The 90 percent problem


I have a persistent problem with completing things.

Maybe you experience it, too?

You start planning a project — how exciting! Inspiration is everywhere. You gather supplies and dig in. Submerged in a flurry of tasks — whether it’s painting, calculating, organizing, cooking, writing, building — you keep pushing until you can see the light at the end of the tunnel. You step back to take a breath and admire your nearly complete hard work.

And you don’t step back forward to finish it.

It’s probably because you noticed some critical detail you forgot, or because you left the hard parts for last. Whatever the reason, the project sits there, 90% finished. It taunts you. But you can’t regain your momentum.

When I started writing this post, I googled the phrase “the 90% problem” to see if others had written about it. Of course they have. There’s even a Wikipedia article on the ninety-ninety rule, which is an adage from software development that states:

The first 90 percent of the code accounts for the first 90 percent of the development time.
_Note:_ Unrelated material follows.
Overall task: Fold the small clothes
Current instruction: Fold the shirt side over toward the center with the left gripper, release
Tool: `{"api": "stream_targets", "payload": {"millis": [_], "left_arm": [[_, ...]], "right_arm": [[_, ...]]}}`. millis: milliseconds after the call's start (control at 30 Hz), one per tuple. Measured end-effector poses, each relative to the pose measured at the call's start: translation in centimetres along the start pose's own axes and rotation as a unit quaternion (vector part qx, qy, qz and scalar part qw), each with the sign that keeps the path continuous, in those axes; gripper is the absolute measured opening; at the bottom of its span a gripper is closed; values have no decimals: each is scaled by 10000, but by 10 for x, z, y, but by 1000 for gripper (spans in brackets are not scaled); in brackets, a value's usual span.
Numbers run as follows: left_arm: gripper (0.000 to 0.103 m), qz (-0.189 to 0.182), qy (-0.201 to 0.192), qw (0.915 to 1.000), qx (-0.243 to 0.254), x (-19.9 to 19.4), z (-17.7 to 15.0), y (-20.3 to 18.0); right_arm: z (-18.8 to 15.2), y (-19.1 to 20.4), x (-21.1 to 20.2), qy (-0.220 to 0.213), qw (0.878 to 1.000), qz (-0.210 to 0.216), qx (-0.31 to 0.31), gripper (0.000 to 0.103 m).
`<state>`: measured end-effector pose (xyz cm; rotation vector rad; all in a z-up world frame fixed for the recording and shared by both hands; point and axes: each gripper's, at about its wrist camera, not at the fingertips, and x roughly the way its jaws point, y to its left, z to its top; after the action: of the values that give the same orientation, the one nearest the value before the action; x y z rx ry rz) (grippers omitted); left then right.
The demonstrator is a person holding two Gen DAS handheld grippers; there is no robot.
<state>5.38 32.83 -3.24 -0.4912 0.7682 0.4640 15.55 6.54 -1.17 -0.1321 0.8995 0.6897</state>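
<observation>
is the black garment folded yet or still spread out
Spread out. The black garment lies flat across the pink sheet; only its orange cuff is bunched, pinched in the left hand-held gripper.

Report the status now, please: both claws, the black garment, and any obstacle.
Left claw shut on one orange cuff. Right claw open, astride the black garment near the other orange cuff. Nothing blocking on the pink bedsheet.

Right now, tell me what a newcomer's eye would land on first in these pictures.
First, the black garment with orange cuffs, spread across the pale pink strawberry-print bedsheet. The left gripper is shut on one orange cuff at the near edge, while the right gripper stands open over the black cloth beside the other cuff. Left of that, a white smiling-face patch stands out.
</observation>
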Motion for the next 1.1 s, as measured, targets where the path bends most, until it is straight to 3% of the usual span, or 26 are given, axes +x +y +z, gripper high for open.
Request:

The remaining 10 percent of the code accounts for the other 90 percent of the development time.

Sounds awfully familiar.

I’d like to get better at finishing the things I start before moving on to new ones. The next few weeks will be focused on Christmas prep and travel, but in January the first thing I’ll finish is my craft area you see above (did most of it in one weekend, and it’s been sitting at 90% since our housewarming party). Pinky swear.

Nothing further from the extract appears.